I completely forgot to take into account the fact that the volume was between 6.0-6.5 gallons and I wanted to get the gravity up to the expected 1.051 so I added 3/4 cup brown sugar (that's all the brown sugar I had on hand) because it sounded interesting at the time.

Everything else went according to schedule, although I ended up boiling off half a gallon too much. I now have exactly five gallons at 1.056.

Most of my recipes have gone without major problems so I don't know how to adjust for them when they do happen. I think my gravity was actually fine but I'm just curious what effect the added brown sugar is going to have.

And has anyone added distilled water to their carboy to get the volume back, or does that cause problems of its own?

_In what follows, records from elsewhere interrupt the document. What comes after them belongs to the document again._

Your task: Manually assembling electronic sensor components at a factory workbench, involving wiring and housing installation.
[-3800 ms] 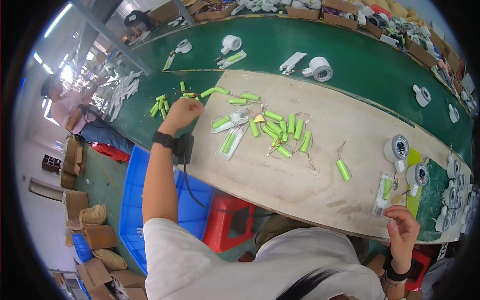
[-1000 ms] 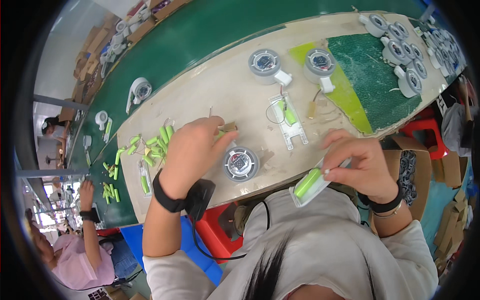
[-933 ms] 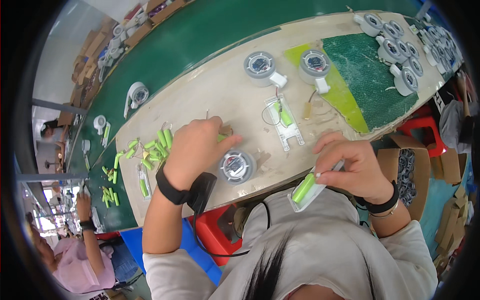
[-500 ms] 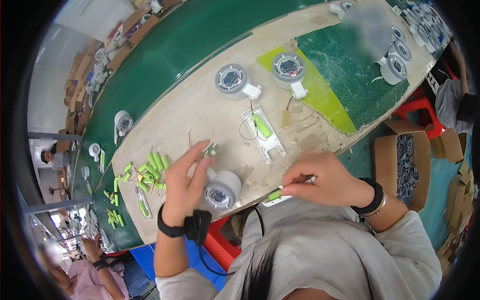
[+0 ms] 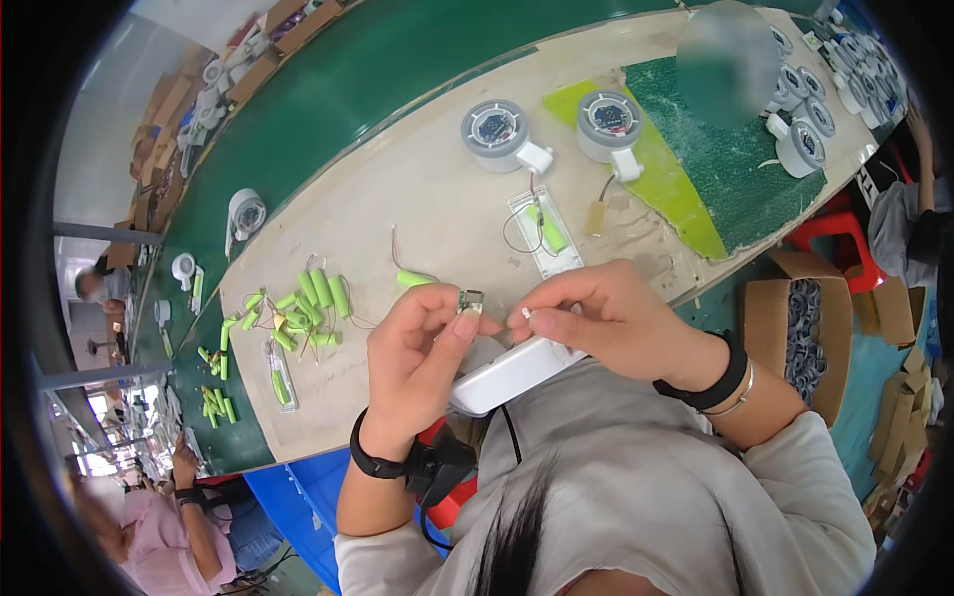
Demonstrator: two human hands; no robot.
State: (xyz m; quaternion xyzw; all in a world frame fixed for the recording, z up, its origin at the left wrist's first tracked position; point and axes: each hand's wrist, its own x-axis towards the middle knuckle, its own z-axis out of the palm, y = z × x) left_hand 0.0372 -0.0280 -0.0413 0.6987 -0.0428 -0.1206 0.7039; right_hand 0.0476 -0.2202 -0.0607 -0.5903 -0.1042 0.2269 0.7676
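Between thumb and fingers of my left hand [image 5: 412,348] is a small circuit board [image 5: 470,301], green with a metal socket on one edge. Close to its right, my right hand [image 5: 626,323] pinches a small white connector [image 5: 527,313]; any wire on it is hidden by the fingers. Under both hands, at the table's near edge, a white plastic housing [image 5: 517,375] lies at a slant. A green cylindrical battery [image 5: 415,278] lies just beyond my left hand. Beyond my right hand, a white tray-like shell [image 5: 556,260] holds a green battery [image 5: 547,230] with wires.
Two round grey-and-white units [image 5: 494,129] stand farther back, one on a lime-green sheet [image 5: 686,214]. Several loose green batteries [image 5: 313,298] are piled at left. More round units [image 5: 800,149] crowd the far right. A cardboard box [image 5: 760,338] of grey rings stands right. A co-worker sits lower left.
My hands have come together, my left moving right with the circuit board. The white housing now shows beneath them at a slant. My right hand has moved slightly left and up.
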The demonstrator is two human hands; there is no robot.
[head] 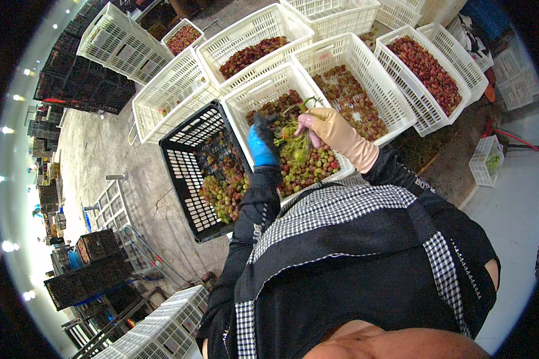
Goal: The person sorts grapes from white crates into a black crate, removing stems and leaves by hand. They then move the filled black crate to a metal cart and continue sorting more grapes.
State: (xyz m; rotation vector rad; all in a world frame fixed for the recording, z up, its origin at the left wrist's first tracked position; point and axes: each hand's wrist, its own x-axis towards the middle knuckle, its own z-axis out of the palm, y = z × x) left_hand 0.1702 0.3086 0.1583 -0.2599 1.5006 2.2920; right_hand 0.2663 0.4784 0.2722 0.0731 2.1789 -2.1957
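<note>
A white plastic crate of loose red and green grapes stands right in front of me. Over it hangs a mostly bare green grape stem, between my two hands. My right hand, in a tan glove, has its fingers pinched around the upper part of the stem. My left hand wears a blue glove with dark fingers and is against the stem's left side. Its dark fingertips blend into the grapes, so their grip is unclear. At left, a black plastic crate holds grape bunches.
White crates with grapes stand behind and to the right. Another white crate at left contains a few grapes. Stacked white crates rise at the upper left. A metal-framed cart is on the concrete floor.
</note>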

Thanks for any advice you may have!
 
I don't think 3/4 cup of sugar is going to make any taste impact on 5 gallons batch. Water wise - few times I added store-bought water to the cooled wort when I had to bring OG down to spec. There is no problem associated with it as long as your water is clean.
 
I have never added water back into a fermenter to hit a target volume. I would recommend that you let it finish fermenting and then proceed to secondary then bottling/kegging as normal.

Chalk it up to learning. Who knows, maybe you'll like residual sweetness that the brown sugar is likely to leave and you'll have created your own haus brew.
 
ohiobrewtus said:
I have never added water back into a fermenter to hit a target volume. I would recommend that you let it finish fermenting and then proceed to secondary then bottling/kegging as normal.

Chalk it up to learning. Who knows, maybe you'll like residual sweetness that the brown sugar is likely to leave and you'll have created your own haus brew.

Yeah that was definitely part of my thought process. Even though this recipe is tried and true, it's hard for me to resist altering it, if for no other reason than to make it unique. Then again, since I'm a relative newbie, getting a solid baseline of understanding and experience before deviating too far from standards would probably be a good idea. But what fun is that? ;)
 
I would leave it as is and chalk it up to experience. I applaud the fact that you measure your preboil gravity and adjust it to hit your target gravity. The goal there is to maintain your gravity to bittering ratio. You cannot fix that now so leave it. The sugar you added will not impact the flavour much unless it was really dark brown sugar and will dry your beer out a bit while adding a little extra alcohol.